Data extracted from a collection

------------------------------------------------------------------------

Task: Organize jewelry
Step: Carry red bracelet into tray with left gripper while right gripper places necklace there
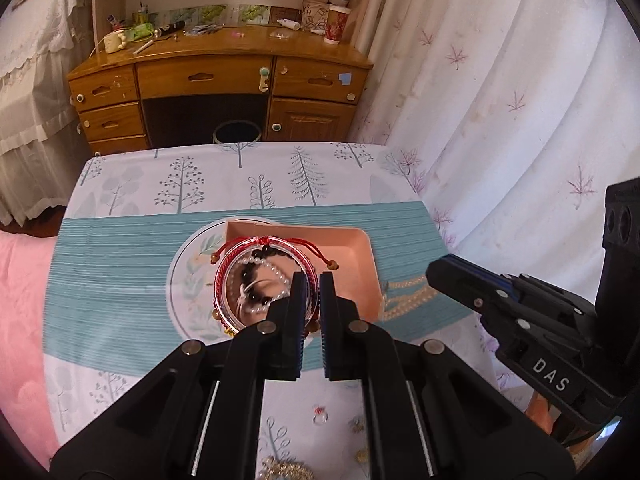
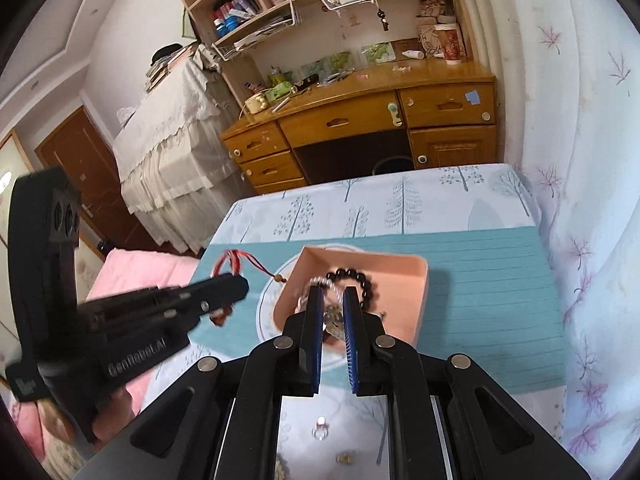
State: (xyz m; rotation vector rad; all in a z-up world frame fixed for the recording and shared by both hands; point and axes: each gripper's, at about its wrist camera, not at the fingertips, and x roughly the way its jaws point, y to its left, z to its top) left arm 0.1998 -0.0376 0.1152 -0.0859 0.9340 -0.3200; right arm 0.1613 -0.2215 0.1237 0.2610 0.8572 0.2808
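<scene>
My left gripper (image 1: 311, 278) is shut on a clear bangle wound with a red cord bracelet (image 1: 224, 276), held up above the pink tray (image 1: 352, 248). In the right wrist view the left gripper (image 2: 240, 286) carries the red cord bracelet (image 2: 230, 262) left of the pink tray (image 2: 400, 272). My right gripper (image 2: 332, 292) is shut on a cream pearl necklace (image 2: 332, 318). Its strands (image 1: 404, 296) hang under the right gripper (image 1: 434, 274) beside the tray. A black bead bracelet (image 2: 360, 276) lies in the tray.
The tray rests on a white leaf-pattern plate (image 1: 188, 264) on a tree-print cloth. A small ring (image 2: 321, 430) and gold pieces (image 2: 344, 458) lie on the near cloth. A wooden desk (image 1: 220, 72) stands behind, a curtain (image 1: 500, 120) to the right, pink bedding (image 1: 24, 300) to the left.
</scene>
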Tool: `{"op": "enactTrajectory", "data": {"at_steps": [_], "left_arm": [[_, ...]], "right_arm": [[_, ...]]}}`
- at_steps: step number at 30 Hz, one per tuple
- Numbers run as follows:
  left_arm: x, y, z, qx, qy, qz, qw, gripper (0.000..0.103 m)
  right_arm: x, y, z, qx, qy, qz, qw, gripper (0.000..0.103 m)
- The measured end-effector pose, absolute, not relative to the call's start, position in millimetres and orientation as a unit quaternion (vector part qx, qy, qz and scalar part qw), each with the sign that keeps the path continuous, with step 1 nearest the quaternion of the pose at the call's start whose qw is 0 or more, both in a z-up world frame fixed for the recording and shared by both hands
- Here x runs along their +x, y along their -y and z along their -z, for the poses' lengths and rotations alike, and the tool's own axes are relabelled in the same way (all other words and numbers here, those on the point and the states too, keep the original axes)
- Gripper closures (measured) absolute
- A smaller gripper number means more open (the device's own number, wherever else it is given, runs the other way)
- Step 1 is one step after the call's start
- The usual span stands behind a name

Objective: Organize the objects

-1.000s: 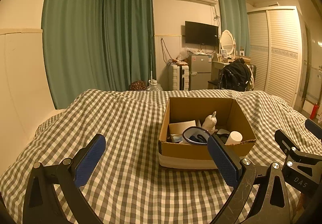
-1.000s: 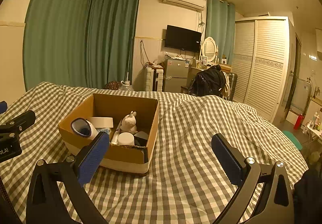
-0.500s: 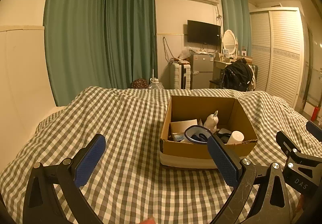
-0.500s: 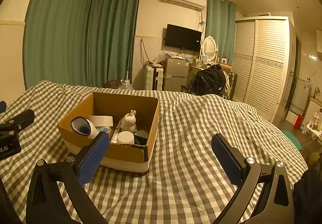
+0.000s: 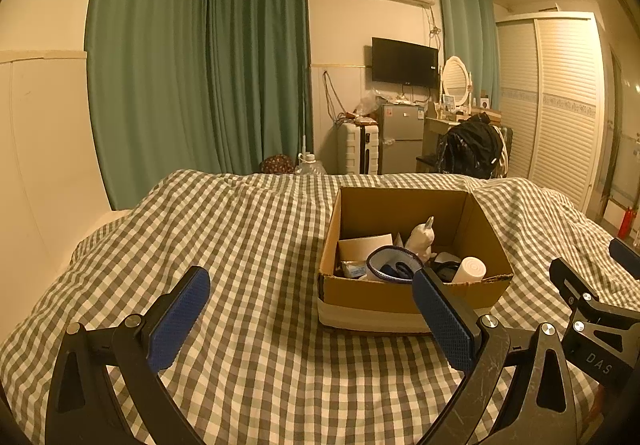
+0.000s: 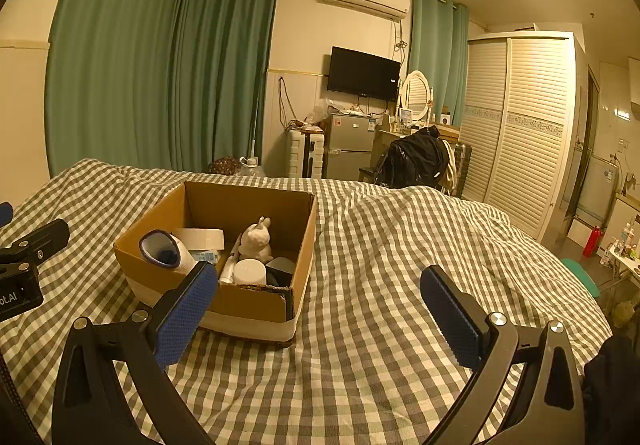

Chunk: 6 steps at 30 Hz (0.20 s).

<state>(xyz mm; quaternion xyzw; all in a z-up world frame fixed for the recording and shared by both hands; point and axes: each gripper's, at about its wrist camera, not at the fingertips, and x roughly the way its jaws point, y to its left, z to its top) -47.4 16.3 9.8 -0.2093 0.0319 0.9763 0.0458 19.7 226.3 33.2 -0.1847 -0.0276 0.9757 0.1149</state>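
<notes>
A cardboard box (image 5: 414, 295) sits on the checked bedspread (image 5: 256, 245) and holds a white rabbit figurine (image 6: 256, 241) near its middle, a white cylinder (image 6: 250, 272) against its near wall, and a blue-rimmed roll (image 6: 164, 251) at its near left corner. The left gripper (image 5: 310, 319) hangs released and empty just before the box, its right finger crossing the box's near wall. The right gripper (image 6: 320, 311) is likewise spread wide and empty, to the right of the box.
</notes>
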Motion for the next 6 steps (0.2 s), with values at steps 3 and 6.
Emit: {"op": "enactTrajectory", "data": {"at_steps": [3, 6], "left_arm": [[-47.0, -17.2, -8.4, -0.21, -0.032, -0.976, 0.045, 0.0], [-46.9, -17.9, -8.4, -0.208, -0.034, -0.976, 0.047, 0.0]], "right_arm": [[20.3, -226.2, -32.1, -0.185, 0.028, -0.976, 0.115, 0.001], [20.3, -226.2, -32.1, -0.186, 0.028, -0.975, 0.115, 0.001]]}}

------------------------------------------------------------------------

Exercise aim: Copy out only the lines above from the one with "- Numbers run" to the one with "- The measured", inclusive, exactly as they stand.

Task answer:
- Numbers run as follows:
  left_arm: x, y, z, qx, qy, qz, qw, gripper (0.000..0.103 m)
  right_arm: x, y, z, qx, qy, qz, qw, gripper (0.000..0.103 m)
- The measured end-effector pose, absolute, not relative to the call's start, position in millimetres and orientation as a unit quaternion (vector part qx, qy, qz and scalar part qw), each with the sign that keeps the path continuous, with step 1 nearest the quaternion of the pose at the call's start whose qw is 0 or more, both in a z-up world frame fixed for the recording and shared by both hands

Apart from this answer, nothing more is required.